### What to produce:
Please report, as a bare number, how many lines below include the string "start".

### Data:
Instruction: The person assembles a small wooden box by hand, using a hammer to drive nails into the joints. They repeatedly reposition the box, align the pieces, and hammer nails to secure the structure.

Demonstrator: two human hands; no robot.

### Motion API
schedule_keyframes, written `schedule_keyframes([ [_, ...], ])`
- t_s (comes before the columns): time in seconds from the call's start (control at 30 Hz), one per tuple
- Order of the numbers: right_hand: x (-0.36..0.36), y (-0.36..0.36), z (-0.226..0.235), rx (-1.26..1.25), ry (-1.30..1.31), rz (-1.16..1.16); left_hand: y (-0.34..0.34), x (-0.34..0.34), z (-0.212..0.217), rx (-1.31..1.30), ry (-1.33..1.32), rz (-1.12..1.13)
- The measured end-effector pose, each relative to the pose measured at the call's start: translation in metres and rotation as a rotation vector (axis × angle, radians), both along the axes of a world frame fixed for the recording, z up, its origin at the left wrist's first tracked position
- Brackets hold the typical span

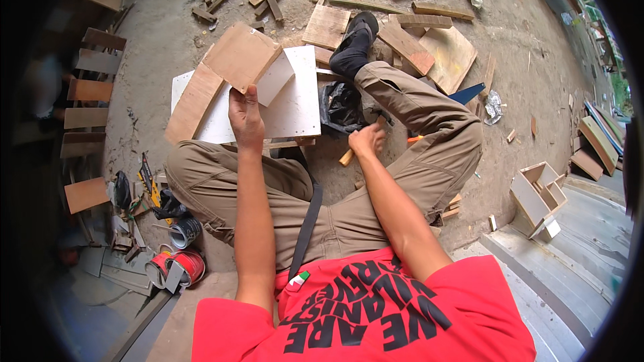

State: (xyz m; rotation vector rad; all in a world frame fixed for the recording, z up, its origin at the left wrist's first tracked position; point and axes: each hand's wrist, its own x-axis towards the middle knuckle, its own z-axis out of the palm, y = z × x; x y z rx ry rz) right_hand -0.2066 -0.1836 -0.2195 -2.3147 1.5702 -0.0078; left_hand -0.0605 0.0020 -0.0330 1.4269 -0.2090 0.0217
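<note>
My left hand (247, 117) grips the near corner of a joined plywood piece (240, 55), which has a brown square panel on top and a pale panel (275, 80) below it. The piece is above a white board (303, 97) with small holes along its edge. A brown wooden plank (193, 106) lies on the board's left part, touching or close to the piece. Between my legs, my right hand (366, 141) is closed around the wooden handle of a hammer (346, 157); its head is blurred. Beside the hammer sits a black plastic bag (341, 107).
Wood offcuts (406, 47) lie around my outstretched foot, with a blue saw blade (467, 94) right of my leg. Red cans (188, 267) and a yellow tool (151, 188) are at my left. A small wooden box (537, 194) sits at the right by metal sheeting (570, 255).
</note>
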Motion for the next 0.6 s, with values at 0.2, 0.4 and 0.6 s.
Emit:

### Solution to this task:
2